Change in work-related income following the uptake of treatment for mental disorders among young migrant and non-migrant women in Norway: A national register study
Peer reviewed, Journal article
MetadataShow full item record
Original versionFrontiers In Public Health. 2022, 9:736624 1-12. https://doi.org/10.3389/fpubh.2021.736624
Background: Women, and migrant women in particular, are at increased risk of many common mental disorders, which may potentially impact their labor market participation and their work-related income. Previous research found that mental disorders are associated with several work-related outcomes such as loss of income, however, not much is known about how this varies with migrant background. This study investigated the change in work-related income following the uptake of outpatient mental healthcare (OPMH) treatment, a proxy for mental disorder, in young women with and without migrant background.
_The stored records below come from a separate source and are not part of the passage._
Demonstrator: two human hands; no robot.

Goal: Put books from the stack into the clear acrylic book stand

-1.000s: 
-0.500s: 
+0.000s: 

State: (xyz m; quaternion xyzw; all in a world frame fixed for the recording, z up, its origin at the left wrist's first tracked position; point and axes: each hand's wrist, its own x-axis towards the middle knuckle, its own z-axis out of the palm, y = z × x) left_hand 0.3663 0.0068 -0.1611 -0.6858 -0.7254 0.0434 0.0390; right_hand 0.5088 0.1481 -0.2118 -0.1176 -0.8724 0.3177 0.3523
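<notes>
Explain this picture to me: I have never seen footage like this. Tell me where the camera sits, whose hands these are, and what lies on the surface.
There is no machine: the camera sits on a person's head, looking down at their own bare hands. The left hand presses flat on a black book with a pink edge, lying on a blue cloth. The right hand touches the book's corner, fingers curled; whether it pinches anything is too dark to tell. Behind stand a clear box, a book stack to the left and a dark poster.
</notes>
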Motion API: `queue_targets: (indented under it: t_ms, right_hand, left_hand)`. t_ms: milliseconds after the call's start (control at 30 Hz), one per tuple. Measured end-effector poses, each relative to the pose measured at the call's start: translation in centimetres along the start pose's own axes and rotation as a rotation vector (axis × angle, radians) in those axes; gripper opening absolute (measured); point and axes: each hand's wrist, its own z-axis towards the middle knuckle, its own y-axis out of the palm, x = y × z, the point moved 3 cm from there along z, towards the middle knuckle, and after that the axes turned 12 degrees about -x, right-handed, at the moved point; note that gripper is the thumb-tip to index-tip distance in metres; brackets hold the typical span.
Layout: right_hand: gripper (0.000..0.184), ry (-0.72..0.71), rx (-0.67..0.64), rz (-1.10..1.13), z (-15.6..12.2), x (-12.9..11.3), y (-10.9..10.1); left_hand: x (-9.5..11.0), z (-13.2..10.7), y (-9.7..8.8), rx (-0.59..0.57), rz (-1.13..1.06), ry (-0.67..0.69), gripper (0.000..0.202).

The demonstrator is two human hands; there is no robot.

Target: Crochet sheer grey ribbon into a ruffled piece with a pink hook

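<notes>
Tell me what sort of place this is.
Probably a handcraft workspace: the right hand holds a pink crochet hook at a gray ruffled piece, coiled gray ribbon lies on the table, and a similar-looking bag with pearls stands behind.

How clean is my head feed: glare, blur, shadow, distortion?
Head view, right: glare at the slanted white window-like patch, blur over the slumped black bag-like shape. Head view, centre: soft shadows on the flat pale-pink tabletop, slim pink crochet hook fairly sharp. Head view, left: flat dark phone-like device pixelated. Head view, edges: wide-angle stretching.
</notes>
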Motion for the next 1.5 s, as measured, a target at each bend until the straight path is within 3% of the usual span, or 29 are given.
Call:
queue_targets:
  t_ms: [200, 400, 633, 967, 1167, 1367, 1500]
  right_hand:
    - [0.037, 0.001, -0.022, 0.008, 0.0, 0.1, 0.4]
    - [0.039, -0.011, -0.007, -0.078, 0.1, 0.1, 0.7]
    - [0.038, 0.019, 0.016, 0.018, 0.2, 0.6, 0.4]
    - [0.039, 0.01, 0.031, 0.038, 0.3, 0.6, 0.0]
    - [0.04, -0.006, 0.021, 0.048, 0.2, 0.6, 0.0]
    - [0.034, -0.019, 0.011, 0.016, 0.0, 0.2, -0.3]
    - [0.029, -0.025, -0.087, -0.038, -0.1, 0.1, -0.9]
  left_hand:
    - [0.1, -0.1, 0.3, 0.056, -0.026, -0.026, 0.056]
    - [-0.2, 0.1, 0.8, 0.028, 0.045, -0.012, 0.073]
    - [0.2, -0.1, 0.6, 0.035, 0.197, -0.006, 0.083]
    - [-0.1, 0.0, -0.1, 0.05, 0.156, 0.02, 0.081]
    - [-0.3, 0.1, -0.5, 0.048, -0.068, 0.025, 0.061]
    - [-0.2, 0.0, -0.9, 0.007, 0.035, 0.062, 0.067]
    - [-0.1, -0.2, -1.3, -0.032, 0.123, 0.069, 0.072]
Additionally, we looked at how the association varied by income level. Methods: Using data from four national registries, the study population consisted of women aged 23–40 years residing in Norway for at least three consecutive years between 2006 and 2013 (N = 640,527). By using a stratified linear regression with individual fixed effects, we investigated differences between majority women, descendants and eight migrant groups. Interaction analysis was conducted in order to examine differences in income loss following the uptake of OPMH treatment among women with and without migrant background. Results: Results showed that OPMH treatment was associated with a decrease in income for all groups. However, the negative effect was stronger among those with low income. Only migrant women from Western and EU Eastern Europe with a high income were not significantly affected following OPMH treatment. Conclusion: Experiencing a mental disorder during a critical age for establishment in the labor market can negatively affect not only income, but also future workforce participation, and increase dependency on social welfare services and other health outcomes, regardless of migrant background. Loss of income due to mental disorders can also affect future mental health, resulting in a vicious circle and contributing to more inequalities in the society.